Fortunately, I was rescued the following evening when my long-lost Swedish contact—a marine biologist named Josefin Sagerman—finally appeared. Josefin was a source on a story of mine many years ago, and we began our reunion as one must in modern Europe: with mini-bar wine and a tense half-hour debate about American politics. And then—because, as the writer James Salter once put it, you are vulnerable only in a hotel room—she led us out into the chilly night.

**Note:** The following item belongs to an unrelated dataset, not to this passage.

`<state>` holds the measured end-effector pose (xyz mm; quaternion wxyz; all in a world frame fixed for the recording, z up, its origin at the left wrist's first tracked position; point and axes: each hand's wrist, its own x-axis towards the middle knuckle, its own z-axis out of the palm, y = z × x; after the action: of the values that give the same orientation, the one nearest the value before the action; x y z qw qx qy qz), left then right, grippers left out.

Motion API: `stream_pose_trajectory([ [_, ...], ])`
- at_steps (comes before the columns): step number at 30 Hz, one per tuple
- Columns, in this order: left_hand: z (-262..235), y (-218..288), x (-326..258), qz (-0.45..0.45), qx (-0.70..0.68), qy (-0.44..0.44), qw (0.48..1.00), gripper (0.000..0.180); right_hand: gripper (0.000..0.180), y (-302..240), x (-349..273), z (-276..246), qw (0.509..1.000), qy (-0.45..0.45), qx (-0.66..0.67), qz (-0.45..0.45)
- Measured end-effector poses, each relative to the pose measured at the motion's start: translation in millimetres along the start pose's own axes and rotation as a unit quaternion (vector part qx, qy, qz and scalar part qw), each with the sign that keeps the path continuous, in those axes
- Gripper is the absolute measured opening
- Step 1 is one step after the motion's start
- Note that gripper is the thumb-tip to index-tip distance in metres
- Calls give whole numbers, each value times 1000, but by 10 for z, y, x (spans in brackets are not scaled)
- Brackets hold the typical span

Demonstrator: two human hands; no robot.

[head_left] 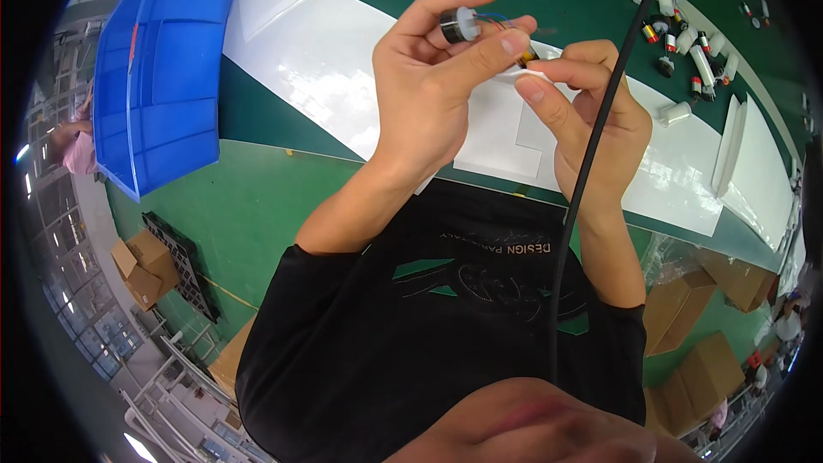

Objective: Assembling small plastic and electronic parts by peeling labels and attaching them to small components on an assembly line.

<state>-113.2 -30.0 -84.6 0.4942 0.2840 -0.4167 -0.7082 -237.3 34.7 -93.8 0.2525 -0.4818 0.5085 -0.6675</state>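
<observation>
Above the white sheet on the table, my left hand (pixel 424 90) is closed around a small motor-like cylinder (pixel 458 26), black and silver with a whitish end. Thin blue and red wires (pixel 492 19) run from the cylinder toward my left thumb and fingertip, which pinch near a small yellow and dark part (pixel 526 57). My right hand (pixel 600 111) meets it from the right, its thumb and forefinger pinched on a small white piece (pixel 531 74). The fingers partly hide where the white piece and the yellow part come together, so I cannot tell whether they are joined.
A blue plastic bin (pixel 159 69) stands at the left. Several white tubes and small cylindrical parts (pixel 699 64) lie scattered at the far right of the table, with a white cup-like piece (pixel 675 114) nearer. A black cable (pixel 591 154) hangs across the view. Cardboard boxes (pixel 703 377) sit below.
</observation>
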Motion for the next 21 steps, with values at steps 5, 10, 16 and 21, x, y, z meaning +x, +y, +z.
stream_pose_trajectory([
  [5,27,24,-9,10,-10,-13,1000,36,18,-18,11,26,1000,14,5,13],
  [10,40,78,3,-10,-32,-32,999,36,17,-20,6,87,991,39,121,32],
  [16,-61,53,31,49,30,-73,996,47,15,-25,51,100,984,25,173,34],
  [21,-211,155,108,-2,69,-110,991,47,18,-152,187,-71,988,-68,105,88],
])
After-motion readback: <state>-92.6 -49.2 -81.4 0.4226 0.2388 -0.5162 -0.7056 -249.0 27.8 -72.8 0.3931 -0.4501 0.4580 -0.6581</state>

We walked slowly through the lush parks of lower Östermalm, the candlelit lanes of Gamla Stan, and over a roaring tidal rush to face the soaring bluffs of Södermalm. Josefin led me to what looked like a subway entrance, only we went up, not down, riding an elevator some eleven stories. There, suspended in midair, was a long pedestrian bridge to nowhere that allows Stockholmers to travel to great heights without having to hike (in the old days, witches were said to do this with brooms).

I'd walked past this curious structure all week without noticing what Josefin now took me to: Hanging beneath the walkway—long and low, like a culinary barge moored in the sky—was Gondolen, one of Stockholm's most storied institutions. Back in New York, Marcus Samuelsson had insisted that I try the cleverly updated Swedish staples of celebrity chef Erik Lallerstedt, who's run the place since 1994. "He's a pillar, he knows the history, and his restaurant has an old-school vibe," he'd said. Gondolen delivered exactly that, with burnished-wood details and a rounded ceiling. It has been in continuous operation since 1935; Josefin told me that her grandparents had met there for the first time, back in 1946.